> EXERCISE OBJECTIVE:
The answer must be one number: how many lines below contain the word "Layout".

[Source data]
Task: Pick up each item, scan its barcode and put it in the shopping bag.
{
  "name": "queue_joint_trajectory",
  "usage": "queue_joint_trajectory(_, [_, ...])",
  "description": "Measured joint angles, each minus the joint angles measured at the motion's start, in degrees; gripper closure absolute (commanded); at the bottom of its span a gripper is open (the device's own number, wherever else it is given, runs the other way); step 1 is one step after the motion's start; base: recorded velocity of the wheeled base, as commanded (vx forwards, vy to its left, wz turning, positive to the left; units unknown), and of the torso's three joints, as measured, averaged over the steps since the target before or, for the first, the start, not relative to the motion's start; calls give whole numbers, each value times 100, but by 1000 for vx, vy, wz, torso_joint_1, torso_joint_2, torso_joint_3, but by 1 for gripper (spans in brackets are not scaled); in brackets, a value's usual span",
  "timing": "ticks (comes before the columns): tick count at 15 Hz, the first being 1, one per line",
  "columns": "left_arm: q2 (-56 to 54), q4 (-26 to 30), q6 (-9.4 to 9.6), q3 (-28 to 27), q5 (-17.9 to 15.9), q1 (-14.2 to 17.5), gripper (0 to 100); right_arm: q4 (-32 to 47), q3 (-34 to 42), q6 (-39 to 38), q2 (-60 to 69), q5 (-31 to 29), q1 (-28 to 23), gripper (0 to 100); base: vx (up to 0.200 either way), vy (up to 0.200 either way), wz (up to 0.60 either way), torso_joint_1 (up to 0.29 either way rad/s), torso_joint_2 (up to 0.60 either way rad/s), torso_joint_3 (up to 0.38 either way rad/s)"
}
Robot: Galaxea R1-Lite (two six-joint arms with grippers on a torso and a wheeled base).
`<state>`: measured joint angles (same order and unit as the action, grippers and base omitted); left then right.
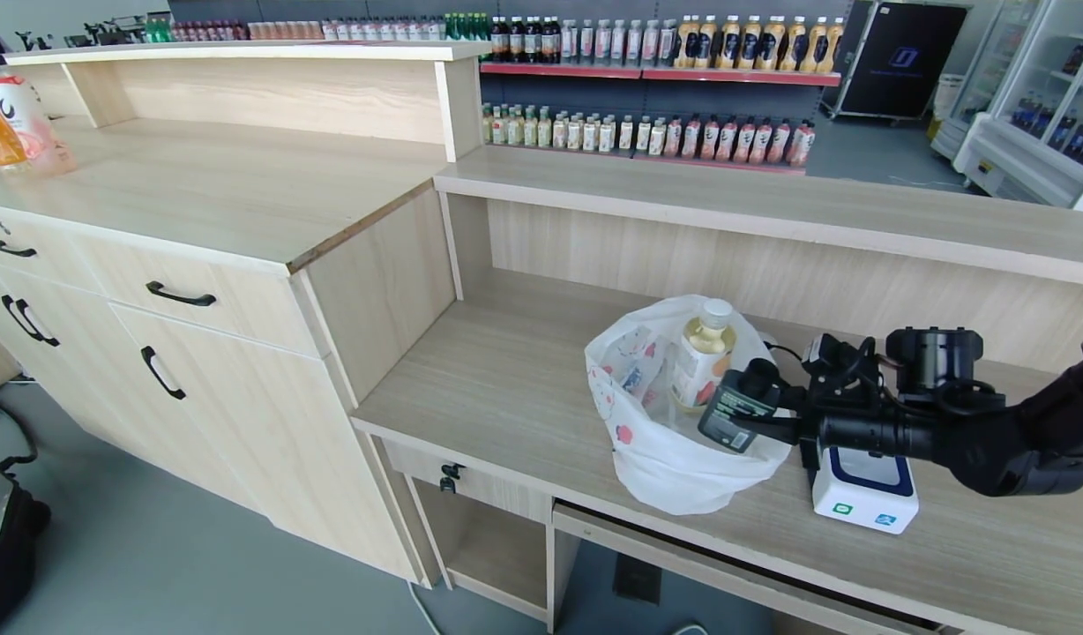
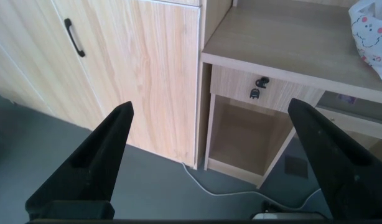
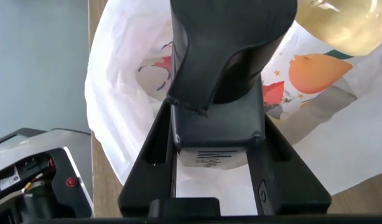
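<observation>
The step in hand looks like the drop into the bag. The right hand point(image 1: 765, 413) is clamped on a dark bottle point(image 1: 732, 413), held tilted over the right rim of the white shopping bag point(image 1: 665, 476), which stands on the lower worktop point(image 1: 506, 388) just left of the white scanner point(image 1: 863, 498). A pale bottle with a white cap point(image 1: 705, 353) already stands upright inside, toward the far side. To do this well, I would carry the dark bottle a little further left so it hangs over the open mouth and not the rim. Then lower it into the free space on the near side of the pale bottle, and part the fingers only once it is low. The thin bag wall could fold or tip if pushed. The left hand point(image 2: 209, 106) hangs with its fingers apart, holding nothing, over the floor by the cabinet.
</observation>
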<state>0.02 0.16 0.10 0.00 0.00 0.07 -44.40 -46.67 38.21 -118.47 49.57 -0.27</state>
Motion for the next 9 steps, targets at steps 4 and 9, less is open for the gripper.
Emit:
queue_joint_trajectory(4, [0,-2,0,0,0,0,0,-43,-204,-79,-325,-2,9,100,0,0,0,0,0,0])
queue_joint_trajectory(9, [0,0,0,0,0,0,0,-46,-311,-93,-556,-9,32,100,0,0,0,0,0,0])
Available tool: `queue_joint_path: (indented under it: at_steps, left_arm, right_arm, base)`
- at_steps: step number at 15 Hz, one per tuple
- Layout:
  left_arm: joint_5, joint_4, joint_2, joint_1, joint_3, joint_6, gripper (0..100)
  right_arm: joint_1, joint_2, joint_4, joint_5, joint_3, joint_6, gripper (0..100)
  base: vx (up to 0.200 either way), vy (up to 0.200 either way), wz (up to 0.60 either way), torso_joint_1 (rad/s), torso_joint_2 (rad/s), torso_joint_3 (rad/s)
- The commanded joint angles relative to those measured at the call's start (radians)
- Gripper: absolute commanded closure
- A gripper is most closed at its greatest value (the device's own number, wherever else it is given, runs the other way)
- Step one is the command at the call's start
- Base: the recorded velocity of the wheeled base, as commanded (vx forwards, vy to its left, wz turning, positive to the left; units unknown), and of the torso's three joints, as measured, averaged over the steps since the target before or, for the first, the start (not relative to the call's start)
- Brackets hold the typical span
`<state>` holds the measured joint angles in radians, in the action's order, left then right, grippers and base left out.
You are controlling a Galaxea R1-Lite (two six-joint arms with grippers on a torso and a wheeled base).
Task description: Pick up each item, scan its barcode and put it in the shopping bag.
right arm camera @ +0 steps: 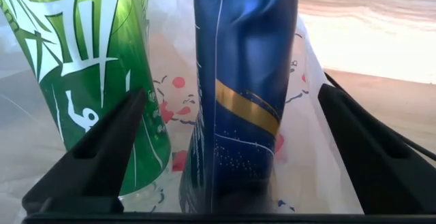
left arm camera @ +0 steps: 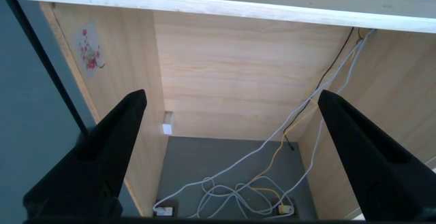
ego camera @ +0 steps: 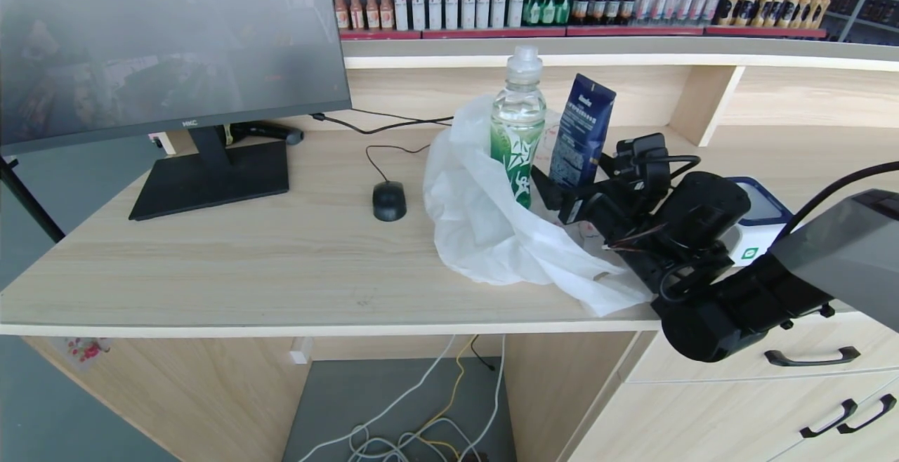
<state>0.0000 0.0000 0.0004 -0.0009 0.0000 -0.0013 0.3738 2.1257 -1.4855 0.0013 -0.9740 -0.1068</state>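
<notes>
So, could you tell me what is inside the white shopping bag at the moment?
A clear bottle with a green label and a dark blue pouch stand upright side by side in the shopping bag. The bag's crumpled front covers anything lying lower down.

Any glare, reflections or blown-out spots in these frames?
Head view: the dark flat monitor screen faintly mirrors the room. Right wrist view: the pale wooden countertop behind the glossy dark blue pouch is washed out bright. Left wrist view: even light, no glare.
</notes>
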Motion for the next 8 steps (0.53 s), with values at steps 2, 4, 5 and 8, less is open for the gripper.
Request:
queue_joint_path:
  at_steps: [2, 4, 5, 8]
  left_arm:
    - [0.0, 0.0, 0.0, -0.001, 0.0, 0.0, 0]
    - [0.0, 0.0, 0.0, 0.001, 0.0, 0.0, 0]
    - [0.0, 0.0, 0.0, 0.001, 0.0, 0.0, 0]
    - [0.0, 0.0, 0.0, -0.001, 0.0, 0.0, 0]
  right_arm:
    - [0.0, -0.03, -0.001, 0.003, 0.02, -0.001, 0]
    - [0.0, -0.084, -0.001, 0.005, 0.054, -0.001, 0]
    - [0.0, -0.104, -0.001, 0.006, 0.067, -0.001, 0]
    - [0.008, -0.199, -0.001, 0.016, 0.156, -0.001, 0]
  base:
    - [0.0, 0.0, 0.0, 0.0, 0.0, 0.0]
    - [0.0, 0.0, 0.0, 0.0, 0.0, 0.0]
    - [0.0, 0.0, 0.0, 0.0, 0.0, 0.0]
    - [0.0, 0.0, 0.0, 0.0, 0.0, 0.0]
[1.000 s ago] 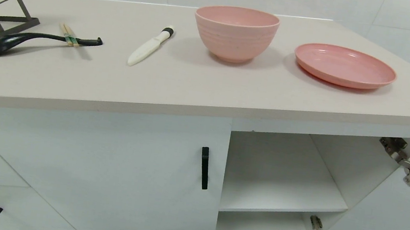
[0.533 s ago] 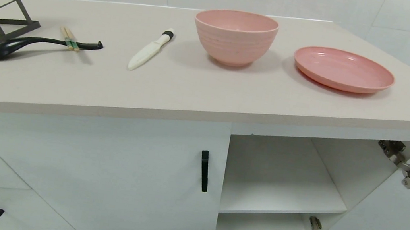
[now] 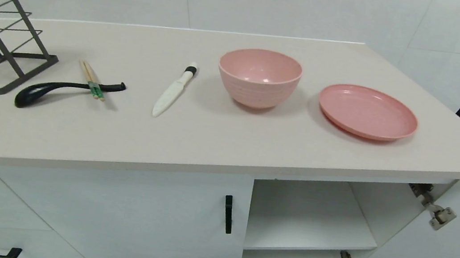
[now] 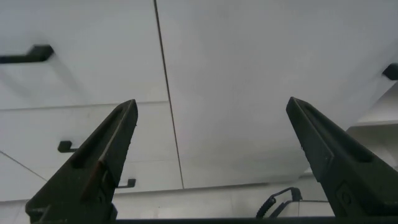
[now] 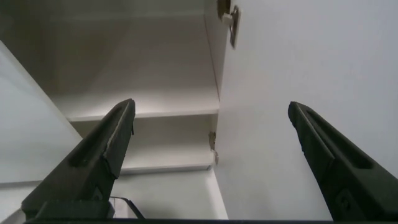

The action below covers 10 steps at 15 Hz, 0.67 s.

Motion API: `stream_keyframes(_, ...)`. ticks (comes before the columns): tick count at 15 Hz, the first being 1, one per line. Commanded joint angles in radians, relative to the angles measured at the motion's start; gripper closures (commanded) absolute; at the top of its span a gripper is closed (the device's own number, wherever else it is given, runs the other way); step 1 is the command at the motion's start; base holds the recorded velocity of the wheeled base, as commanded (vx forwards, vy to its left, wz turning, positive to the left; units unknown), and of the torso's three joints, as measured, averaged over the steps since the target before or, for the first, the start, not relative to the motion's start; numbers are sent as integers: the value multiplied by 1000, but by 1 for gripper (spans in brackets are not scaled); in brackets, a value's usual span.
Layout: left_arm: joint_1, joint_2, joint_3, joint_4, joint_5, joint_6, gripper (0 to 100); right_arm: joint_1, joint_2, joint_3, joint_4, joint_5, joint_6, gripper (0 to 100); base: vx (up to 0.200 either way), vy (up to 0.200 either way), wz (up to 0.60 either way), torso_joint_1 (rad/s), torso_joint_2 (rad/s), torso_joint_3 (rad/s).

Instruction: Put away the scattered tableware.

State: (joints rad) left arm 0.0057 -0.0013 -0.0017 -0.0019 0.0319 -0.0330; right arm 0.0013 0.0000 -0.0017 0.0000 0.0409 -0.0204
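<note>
Left wrist view: the left gripper (image 4: pixel 211 104) is seen spread wide, empty, before closed drawer fronts (image 4: pixel 93 62); the right gripper (image 5: pixel 211 104) is likewise spread, empty, facing the open cabinet (image 5: pixel 143 93). The bowl (image 3: pixel 259 77), plate (image 3: pixel 367 112), knife (image 3: pixel 174 89), spoon (image 3: pixel 60 89) and chopsticks (image 3: pixel 92 79) are laid on the countertop (image 3: pixel 210 144), set back from its front edge.

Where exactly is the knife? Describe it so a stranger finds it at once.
On the beige countertop, look between the black ladle and the pink bowl. The knife lies flat there. It is the only white piece, with a black band near one end.
</note>
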Motion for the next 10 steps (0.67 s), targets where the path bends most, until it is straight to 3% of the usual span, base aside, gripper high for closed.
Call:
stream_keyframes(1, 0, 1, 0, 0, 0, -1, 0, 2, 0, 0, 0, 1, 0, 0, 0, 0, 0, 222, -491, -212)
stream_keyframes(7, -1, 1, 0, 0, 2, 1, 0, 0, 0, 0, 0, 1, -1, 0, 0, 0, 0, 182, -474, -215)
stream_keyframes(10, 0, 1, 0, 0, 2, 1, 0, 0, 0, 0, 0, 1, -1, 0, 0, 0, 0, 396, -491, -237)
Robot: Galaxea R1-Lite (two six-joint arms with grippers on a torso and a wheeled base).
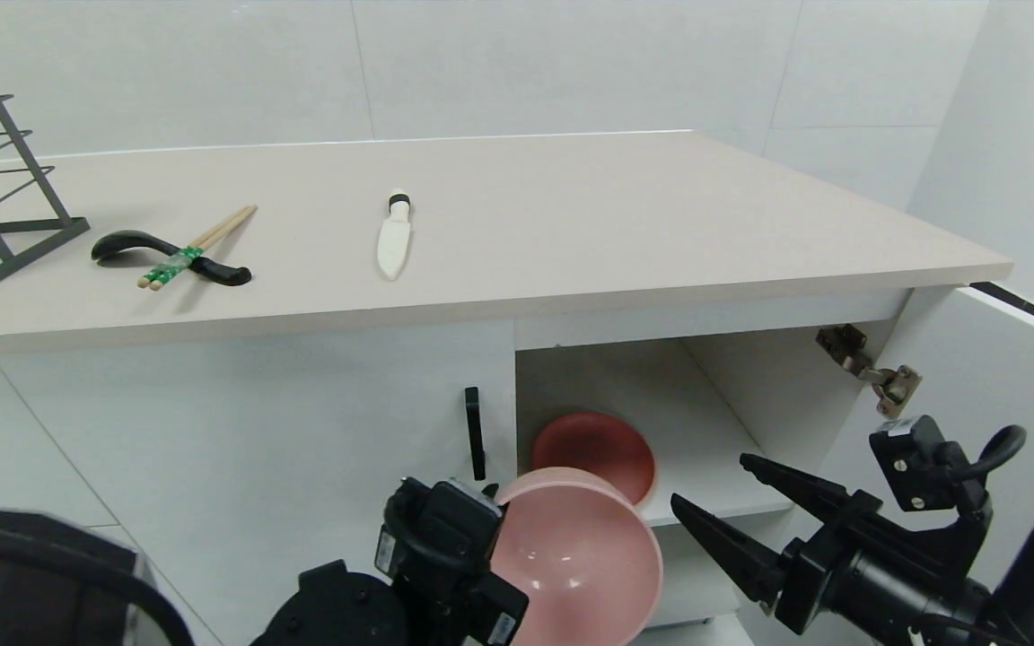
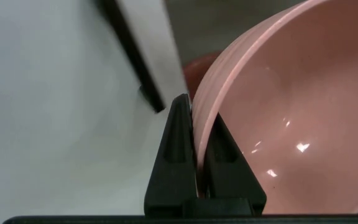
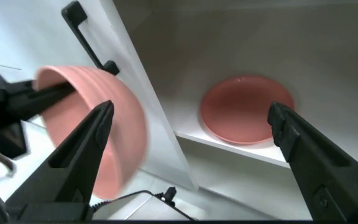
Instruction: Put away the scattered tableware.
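Two grippers at the open cabinet (image 1: 750,386): left gripper (image 2: 194,109) pinches the pink bowl (image 1: 580,556) by its rim just outside it; right gripper (image 1: 708,477) gapes wide, empty; red dish (image 1: 596,449) sits inside.

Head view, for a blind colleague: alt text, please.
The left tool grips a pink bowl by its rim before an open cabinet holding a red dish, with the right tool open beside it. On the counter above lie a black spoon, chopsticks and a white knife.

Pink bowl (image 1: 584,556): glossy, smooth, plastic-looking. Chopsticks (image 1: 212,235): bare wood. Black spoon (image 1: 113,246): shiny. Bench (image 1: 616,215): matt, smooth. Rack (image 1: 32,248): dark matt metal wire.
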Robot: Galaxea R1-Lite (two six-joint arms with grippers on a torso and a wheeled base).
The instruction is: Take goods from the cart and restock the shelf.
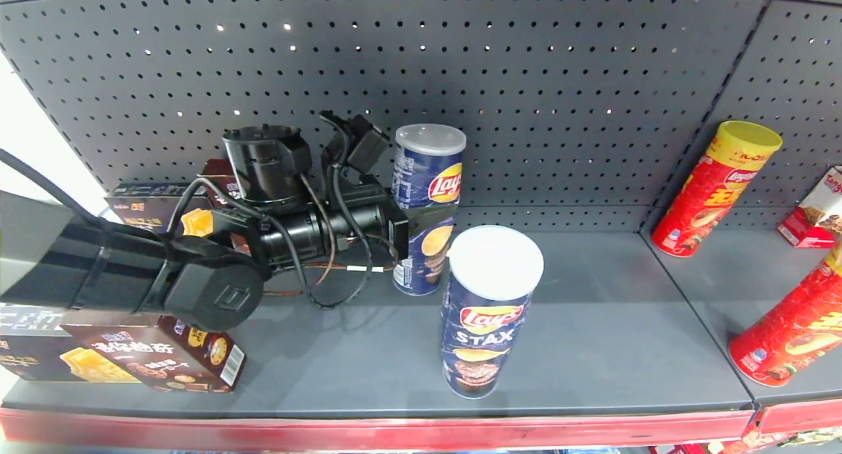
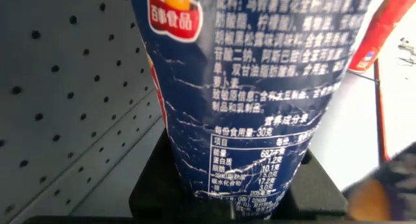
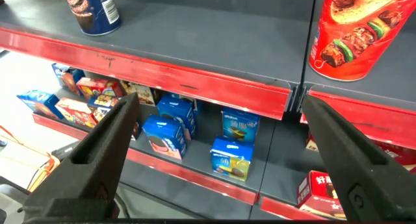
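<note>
As you look down from the head view, the left gripper (image 1: 421,220) is clamped around the rear blue can (image 1: 429,171), at about the middle of its height. This can is upright near the back of the shelf (image 1: 605,335), close to the perforated back panel (image 1: 526,79). Its base is at the level of the shelf surface, but you cannot tell whether it really rests there. In the left wrist view the same can (image 2: 247,100) sits between the two black fingers (image 2: 162,191), which press on both its sides. The front blue can (image 1: 490,309) stands free and upright with its white lid on. It is just beside the held one, a little more toward you and to the right. To the left, under and behind the arm, lie the brown snack boxes (image 1: 158,358). On the neighbouring section to the right, one red can (image 1: 714,191) leans against the back panel, and a second red can (image 1: 792,329) is at the picture's edge. The right gripper (image 3: 221,159) is spread wide and holds nothing. It hangs in front of the red shelf edge (image 3: 195,78), and past it you see the blue packs (image 3: 170,128) on the lower shelf.
</note>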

> OUTPUT OF THE TASK:
2